> Exercise details: Exactly repeat all the records below, omitting the images they hold.

> Listed entries:
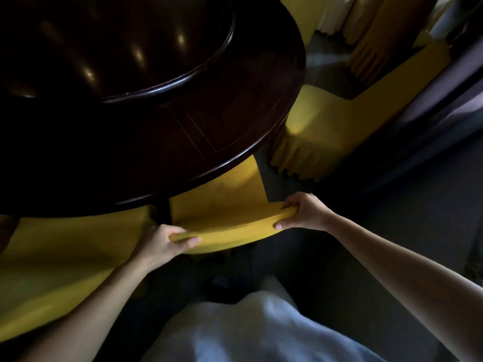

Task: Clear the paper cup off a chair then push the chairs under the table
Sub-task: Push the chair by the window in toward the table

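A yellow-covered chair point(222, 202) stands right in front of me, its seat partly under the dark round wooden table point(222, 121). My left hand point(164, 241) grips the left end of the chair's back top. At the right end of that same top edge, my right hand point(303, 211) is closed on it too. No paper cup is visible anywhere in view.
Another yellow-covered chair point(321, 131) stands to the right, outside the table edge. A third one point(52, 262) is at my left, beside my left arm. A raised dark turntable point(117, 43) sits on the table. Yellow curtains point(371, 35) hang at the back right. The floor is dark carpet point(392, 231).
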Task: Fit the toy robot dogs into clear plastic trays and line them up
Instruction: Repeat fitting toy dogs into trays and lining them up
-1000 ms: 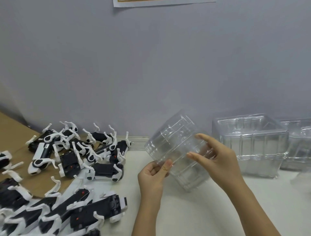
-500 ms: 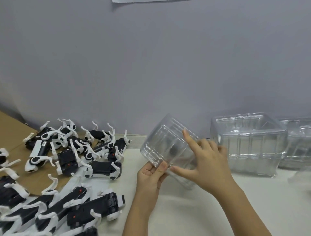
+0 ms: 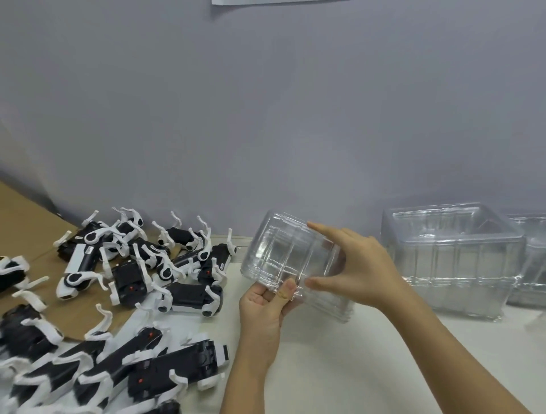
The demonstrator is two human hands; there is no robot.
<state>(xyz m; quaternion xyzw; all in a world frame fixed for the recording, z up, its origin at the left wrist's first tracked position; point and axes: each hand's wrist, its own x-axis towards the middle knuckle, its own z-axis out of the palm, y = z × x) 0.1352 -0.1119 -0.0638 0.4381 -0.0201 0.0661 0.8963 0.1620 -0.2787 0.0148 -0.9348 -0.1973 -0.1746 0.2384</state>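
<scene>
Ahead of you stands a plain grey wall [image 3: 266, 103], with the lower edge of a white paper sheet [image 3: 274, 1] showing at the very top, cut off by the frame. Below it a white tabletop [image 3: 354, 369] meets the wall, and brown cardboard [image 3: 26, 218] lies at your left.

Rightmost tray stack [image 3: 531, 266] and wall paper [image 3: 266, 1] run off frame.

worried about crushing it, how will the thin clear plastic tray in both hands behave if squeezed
The thin clear plastic tray probably flexes: its walls look film-thin. Likely light: the left hand pinches only its lower edge while the right hand grips it. Glossy walls may slip.
</scene>
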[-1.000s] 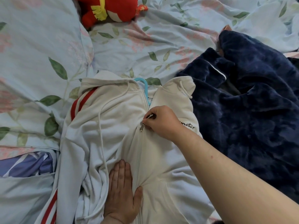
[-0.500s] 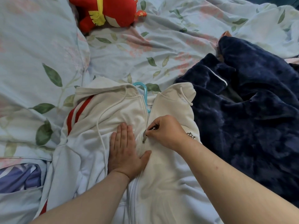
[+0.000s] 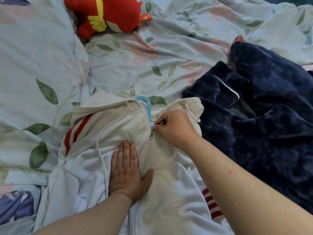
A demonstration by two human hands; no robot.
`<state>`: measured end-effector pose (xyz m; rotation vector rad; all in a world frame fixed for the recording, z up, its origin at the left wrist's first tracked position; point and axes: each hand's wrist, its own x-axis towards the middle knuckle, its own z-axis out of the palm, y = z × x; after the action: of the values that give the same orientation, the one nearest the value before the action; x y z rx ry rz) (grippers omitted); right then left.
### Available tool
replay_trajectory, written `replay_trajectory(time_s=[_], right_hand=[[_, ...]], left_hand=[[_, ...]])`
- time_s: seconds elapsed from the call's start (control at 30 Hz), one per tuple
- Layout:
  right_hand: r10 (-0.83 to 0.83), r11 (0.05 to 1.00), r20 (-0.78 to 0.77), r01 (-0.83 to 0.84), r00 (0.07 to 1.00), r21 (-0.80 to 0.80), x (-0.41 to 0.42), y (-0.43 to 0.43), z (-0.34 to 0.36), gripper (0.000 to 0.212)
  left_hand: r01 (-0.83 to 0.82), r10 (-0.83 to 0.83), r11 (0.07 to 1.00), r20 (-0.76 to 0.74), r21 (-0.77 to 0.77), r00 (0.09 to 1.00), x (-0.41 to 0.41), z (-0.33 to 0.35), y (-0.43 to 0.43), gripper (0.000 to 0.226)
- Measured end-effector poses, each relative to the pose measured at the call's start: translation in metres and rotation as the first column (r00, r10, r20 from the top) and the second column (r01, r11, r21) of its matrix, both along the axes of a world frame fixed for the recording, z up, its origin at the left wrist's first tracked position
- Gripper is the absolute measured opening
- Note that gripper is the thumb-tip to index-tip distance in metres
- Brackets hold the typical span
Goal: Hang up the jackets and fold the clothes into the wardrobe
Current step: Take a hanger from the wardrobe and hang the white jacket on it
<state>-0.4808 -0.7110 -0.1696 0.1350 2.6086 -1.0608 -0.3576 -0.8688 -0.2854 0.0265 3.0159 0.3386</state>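
The head camera gives us one view, looking down on a bed (image 3: 127, 65) covered in a pale, leaf-printed sheet. A white jacket (image 3: 169, 192) with red stripes lies front-up on the near side of the bed. A light blue hanger (image 3: 149, 107) is already inside it, with the hook poking out at the collar. Our left hand (image 3: 128, 170) lies flat with its fingers straight and together. It presses the front panel just beside the zip line, and the thumb reaches across the closed teeth. Our right hand (image 3: 176, 128) is curled and pinches the zipper pull (image 3: 152, 134), which sits high on the chest just below the collar. Beneath it the zip looks closed all the way down to where our arms hide it. We judge this jacket to be nearly ready: it is on its hanger and only the last bit of zip is open. It has yet to be lifted and hung, and no wardrobe is in view. A navy fleece garment (image 3: 262, 116) lies crumpled on the right side of the bed, just beside the jacket's shoulder, neither folded nor hung. A red plush toy (image 3: 108, 14) sits at the far side. At the near left a blue and purple cloth (image 3: 15, 206) shows, and we cannot tell whether it is clothing or bedding.
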Motion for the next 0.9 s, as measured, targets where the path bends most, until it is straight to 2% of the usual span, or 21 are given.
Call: replay_trajectory(time_s=[0.63,0.9], right_hand=[[-0.028,0.999,-0.109,0.033,0.994,0.041,-0.072,-0.004,0.024,0.006],[0.046,0.994,-0.058,-0.04,0.997,0.098,-0.084,-0.005,0.023,0.007]], left_hand=[[0.066,-0.064,0.997,-0.037,0.044,0.997,0.003,-0.009,-0.004,0.108],[0.056,-0.052,0.996,-0.058,0.069,0.997,0.0,-0.009,-0.003,0.109]])
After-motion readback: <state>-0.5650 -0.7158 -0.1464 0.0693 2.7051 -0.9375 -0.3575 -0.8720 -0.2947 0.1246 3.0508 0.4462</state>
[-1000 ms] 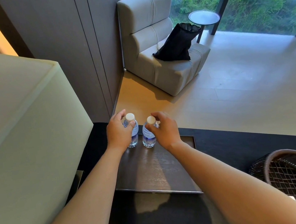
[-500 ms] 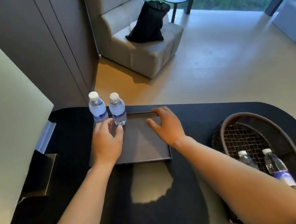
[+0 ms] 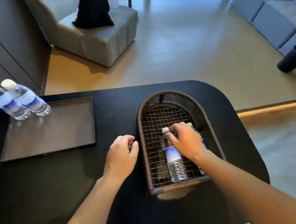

> Your response:
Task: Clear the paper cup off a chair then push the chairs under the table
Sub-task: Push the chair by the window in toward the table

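A yellow-covered chair point(222, 202) stands right in front of me, its seat partly under the dark round wooden table point(222, 121). My left hand point(164, 241) grips the left end of the chair's back top. At the right end of that same top edge, my right hand point(303, 211) is closed on it too. No paper cup is visible anywhere in view.
Another yellow-covered chair point(321, 131) stands to the right, outside the table edge. A third one point(52, 262) is at my left, beside my left arm. A raised dark turntable point(117, 43) sits on the table. Yellow curtains point(371, 35) hang at the back right. The floor is dark carpet point(392, 231).
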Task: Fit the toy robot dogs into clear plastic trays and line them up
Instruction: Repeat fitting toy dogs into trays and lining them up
-1000 ms: 
-500 ms: 
+0 ms: 
The demonstrator is two human hands; there is no robot.
<state>(xyz m; quaternion xyzw; all in a world frame fixed for the recording, z up, its origin at the left wrist's first tracked position; point and axes: each hand's wrist, its own x-axis towards the middle knuckle, its own z-axis out of the palm, y = z × x) 0.1352 -0.1119 -0.0638 0.4381 -0.0201 0.0661 0.8963 0.1620 -0.2787 0.0148 -0.9348 -0.1973 -0.1746 0.2384</state>
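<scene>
Ahead of you stands a plain grey wall [image 3: 266, 103], with the lower edge of a white paper sheet [image 3: 274, 1] showing at the very top, cut off by the frame. Below it a white tabletop [image 3: 354, 369] meets the wall, and brown cardboard [image 3: 26, 218] lies at your left.

Rightmost tray stack [image 3: 531, 266] and wall paper [image 3: 266, 1] run off frame.

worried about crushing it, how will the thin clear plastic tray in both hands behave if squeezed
The thin clear plastic tray probably flexes: its walls look film-thin. Likely light: the left hand pinches only its lower edge while the right hand grips it. Glossy walls may slip.
</scene>
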[-1.000s] 
[-0.500s] 
[+0.000s] 
A demonstration by two human hands; no robot.
`<state>`: measured end-effector pose (xyz m; rotation vector rad; all in a world frame fixed for the recording, z up, its origin at the left wrist's first tracked position; point and axes: each hand's wrist, its own x-axis towards the middle knuckle, its own z-axis out of the palm, y = z × x; after the action: of the values that give the same orientation, the one nearest the value before the action; x y z rx ry rz) (grippers omitted); right then left.
### Available tool
replay_trajectory, written `replay_trajectory(time_s=[_], right_hand=[[_, ...]], left_hand=[[_, ...]])`
- time_s: seconds elapsed from the call's start (control at 30 Hz), one per tuple
- Layout:
  right_hand: r10 (-0.83 to 0.83), r11 (0.05 to 1.00), r20 (-0.78 to 0.77), r01 (-0.83 to 0.84), r00 (0.07 to 1.00), r21 (-0.80 to 0.80), x (-0.41 to 0.42), y (-0.43 to 0.43), z (-0.34 to 0.36), gripper (0.000 to 0.212)
  left_hand: r01 (-0.83 to 0.82), r10 (-0.83 to 0.83), r11 (0.07 to 1.00), r20 (-0.76 to 0.74), r21 (-0.77 to 0.77), r00 (0.09 to 1.00), x (-0.41 to 0.41), z (-0.33 to 0.35), y (-0.43 to 0.43), gripper (0.000 to 0.226)
- Measured end-effector poses, each relative to the pose measured at the call's start: translation in metres and rotation as the first column (r00, r10, r20 from the top) and the second column (r01, r11, r21) of its matrix, both along the axes of a world frame fixed for the recording, z up, its origin at the left wrist's first tracked position
- Gripper is the absolute measured opening
- Note that gripper is the thumb-tip to index-tip distance in metres
- Brackets hold the typical span
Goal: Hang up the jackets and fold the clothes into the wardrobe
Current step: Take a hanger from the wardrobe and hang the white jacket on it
<state>-0.4808 -0.7110 -0.1696 0.1350 2.6086 -1.0608 -0.3576 -0.8688 -0.2854 0.0265 3.0159 0.3386</state>
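The head camera gives us one view, looking down on a bed (image 3: 127, 65) covered in a pale, leaf-printed sheet. A white jacket (image 3: 169, 192) with red stripes lies front-up on the near side of the bed. A light blue hanger (image 3: 149, 107) is already inside it, with the hook poking out at the collar. Our left hand (image 3: 128, 170) lies flat with its fingers straight and together. It presses the front panel just beside the zip line, and the thumb reaches across the closed teeth. Our right hand (image 3: 176, 128) is curled and pinches the zipper pull (image 3: 152, 134), which sits high on the chest just below the collar. Beneath it the zip looks closed all the way down to where our arms hide it. We judge this jacket to be nearly ready: it is on its hanger and only the last bit of zip is open. It has yet to be lifted and hung, and no wardrobe is in view. A navy fleece garment (image 3: 262, 116) lies crumpled on the right side of the bed, just beside the jacket's shoulder, neither folded nor hung. A red plush toy (image 3: 108, 14) sits at the far side. At the near left a blue and purple cloth (image 3: 15, 206) shows, and we cannot tell whether it is clothing or bedding.
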Motion for the next 0.9 s, as measured, targets where the path bends most, until it is straight to 2% of the usual span, or 21 are given.
Call: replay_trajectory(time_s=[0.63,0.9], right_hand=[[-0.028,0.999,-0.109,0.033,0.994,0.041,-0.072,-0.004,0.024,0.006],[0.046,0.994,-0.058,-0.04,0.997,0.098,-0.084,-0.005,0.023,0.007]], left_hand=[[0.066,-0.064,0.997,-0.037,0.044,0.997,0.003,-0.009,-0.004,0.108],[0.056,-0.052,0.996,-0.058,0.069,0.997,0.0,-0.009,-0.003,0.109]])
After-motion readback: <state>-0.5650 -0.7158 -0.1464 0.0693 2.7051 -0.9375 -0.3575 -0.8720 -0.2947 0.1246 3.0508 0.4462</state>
[-1000 ms] 
[-500 ms] 
[+0 ms] 

That completes the output for this exercise.